魔王城の結界内では、このような躊躇いは許されない。
お前が剣を鈍らせれば、セレーネも、そして俺も危険に晒される。
分かっているな?」
エリックの言葉は、レオへの最後の忠告だった。
それは、親友としての愛情と、勇者としての覚悟が入り混じった、重い言葉だった。
レオは、その言葉を重く受け止めた。
彼は、自分の迷いが、仲間たちの命を危険に晒すことになるという事実を、改めて痛感した。

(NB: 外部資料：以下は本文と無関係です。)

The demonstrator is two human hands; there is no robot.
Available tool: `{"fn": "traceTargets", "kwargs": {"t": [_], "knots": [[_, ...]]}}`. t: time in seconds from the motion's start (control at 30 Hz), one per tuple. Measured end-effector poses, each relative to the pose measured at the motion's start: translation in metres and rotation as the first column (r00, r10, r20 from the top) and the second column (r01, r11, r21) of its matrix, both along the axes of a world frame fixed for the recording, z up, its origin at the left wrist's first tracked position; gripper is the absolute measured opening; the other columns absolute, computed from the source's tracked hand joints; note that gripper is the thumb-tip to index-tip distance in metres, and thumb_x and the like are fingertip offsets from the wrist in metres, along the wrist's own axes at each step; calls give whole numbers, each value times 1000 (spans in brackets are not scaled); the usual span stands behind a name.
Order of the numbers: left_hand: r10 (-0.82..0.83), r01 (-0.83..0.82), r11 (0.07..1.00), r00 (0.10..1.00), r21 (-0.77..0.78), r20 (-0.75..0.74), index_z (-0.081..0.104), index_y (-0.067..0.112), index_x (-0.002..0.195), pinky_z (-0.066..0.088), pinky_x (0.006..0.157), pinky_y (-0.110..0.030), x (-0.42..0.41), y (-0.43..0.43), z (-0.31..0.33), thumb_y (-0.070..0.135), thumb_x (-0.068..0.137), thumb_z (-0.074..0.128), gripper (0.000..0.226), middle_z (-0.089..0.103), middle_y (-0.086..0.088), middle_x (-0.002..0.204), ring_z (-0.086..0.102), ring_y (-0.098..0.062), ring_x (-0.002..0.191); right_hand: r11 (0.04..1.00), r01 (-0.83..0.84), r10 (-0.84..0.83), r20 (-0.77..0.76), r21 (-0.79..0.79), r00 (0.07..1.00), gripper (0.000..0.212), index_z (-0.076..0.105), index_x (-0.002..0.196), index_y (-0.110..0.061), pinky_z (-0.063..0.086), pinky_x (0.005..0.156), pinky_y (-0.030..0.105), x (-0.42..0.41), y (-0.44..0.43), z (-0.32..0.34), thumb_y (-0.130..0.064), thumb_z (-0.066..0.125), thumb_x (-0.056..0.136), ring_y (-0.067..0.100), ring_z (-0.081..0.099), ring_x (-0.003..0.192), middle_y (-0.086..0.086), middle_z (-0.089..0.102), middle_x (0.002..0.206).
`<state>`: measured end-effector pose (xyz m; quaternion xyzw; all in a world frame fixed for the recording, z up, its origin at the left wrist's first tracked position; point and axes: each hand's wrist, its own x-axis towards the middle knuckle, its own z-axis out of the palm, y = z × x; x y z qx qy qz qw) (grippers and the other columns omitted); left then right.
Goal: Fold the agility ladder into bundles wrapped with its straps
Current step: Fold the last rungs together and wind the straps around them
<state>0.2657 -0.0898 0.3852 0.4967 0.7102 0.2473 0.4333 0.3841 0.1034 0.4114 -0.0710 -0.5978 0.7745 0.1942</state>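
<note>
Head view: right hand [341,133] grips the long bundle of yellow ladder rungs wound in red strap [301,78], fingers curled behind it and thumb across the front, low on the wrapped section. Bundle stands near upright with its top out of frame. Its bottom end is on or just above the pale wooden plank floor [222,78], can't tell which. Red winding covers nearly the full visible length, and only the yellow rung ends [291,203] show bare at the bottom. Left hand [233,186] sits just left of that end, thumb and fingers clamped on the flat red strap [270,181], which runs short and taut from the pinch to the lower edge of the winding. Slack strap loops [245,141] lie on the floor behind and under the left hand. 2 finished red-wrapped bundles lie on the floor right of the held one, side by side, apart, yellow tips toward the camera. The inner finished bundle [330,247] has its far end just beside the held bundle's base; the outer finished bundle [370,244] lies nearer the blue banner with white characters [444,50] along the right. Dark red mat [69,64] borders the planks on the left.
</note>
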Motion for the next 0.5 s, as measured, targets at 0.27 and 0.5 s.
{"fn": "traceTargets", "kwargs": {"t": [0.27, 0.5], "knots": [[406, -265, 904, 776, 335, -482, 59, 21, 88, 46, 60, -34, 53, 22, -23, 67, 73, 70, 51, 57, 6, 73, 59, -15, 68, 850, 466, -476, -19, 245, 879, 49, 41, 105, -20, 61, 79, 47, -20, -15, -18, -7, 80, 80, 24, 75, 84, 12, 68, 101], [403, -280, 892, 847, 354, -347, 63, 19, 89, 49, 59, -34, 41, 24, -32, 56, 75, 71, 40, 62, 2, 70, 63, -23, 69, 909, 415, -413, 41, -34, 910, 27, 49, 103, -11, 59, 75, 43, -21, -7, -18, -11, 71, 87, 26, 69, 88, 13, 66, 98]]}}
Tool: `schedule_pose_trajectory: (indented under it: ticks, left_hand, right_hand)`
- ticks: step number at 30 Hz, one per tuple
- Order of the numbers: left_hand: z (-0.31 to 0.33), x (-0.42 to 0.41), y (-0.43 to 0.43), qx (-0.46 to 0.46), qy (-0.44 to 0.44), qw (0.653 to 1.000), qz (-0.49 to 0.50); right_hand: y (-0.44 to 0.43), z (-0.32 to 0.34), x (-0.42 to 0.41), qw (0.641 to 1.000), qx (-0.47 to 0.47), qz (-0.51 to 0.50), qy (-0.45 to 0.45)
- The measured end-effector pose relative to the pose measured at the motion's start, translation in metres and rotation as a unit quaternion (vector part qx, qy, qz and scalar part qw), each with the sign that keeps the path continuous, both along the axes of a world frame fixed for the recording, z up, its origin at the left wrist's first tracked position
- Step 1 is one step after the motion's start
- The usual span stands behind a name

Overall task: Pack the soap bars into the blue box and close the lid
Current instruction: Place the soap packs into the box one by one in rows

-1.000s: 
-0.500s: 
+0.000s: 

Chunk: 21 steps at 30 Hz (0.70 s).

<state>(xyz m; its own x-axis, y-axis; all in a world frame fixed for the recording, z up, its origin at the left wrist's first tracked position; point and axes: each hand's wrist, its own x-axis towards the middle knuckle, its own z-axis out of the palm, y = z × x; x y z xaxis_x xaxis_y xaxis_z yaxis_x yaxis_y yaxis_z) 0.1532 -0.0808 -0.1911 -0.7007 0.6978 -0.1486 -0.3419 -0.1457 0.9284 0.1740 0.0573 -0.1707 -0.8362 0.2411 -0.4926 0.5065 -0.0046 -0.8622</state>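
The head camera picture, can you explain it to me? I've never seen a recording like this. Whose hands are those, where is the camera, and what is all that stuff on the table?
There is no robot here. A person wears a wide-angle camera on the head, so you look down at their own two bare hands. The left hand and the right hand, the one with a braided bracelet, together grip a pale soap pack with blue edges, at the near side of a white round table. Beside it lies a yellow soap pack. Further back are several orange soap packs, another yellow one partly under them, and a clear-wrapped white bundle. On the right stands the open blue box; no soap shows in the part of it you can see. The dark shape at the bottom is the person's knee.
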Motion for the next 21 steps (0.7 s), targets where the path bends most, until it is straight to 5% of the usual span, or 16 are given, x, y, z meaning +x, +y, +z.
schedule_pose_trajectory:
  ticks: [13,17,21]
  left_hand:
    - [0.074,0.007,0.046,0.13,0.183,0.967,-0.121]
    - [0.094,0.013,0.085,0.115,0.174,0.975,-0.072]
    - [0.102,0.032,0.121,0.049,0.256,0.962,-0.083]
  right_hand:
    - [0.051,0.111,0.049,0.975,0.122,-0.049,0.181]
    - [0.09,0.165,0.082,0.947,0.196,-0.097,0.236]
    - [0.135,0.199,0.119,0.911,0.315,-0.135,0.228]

セレーネは、二人の間に流れる張り詰めた空気に、ただ息を潜めていた。
彼女には、二人の間で何が起こっているのか、正確には理解できない。
だが、レオの苦悶の表情と、エリックの言葉に込められた重みから、彼らが今、重大な局面に立たされていることだけは理解できた。
魔王城の結界は、もう目の前だった。
周囲の魔族の気配は、さらに濃くなっている。
彼らは、人間を排除しようとする結界の魔力によって、凶暴性を増しているようだった。
レオは、剣を強く握りしめた。
彼の心は揺れ動いているが、今は前に進むしかない。
仲間を守るため、そして彼自身が知った真実の答えを見つけるため。
彼は、自らの内に秘めた葛藤を抱えながら、魔王城へと続く、運命の道を進み始めた。
彼の背後には、彼を信じたいと願いながらも疑念を拭えないエリックと、二人の間に漂う不穏な空気に怯えながらも、彼らに寄り添おうとするセレーネがいた。
三人の間に生じた亀裂は、修復されることなく、彼らを深淵へと引きずり込もうとしていた。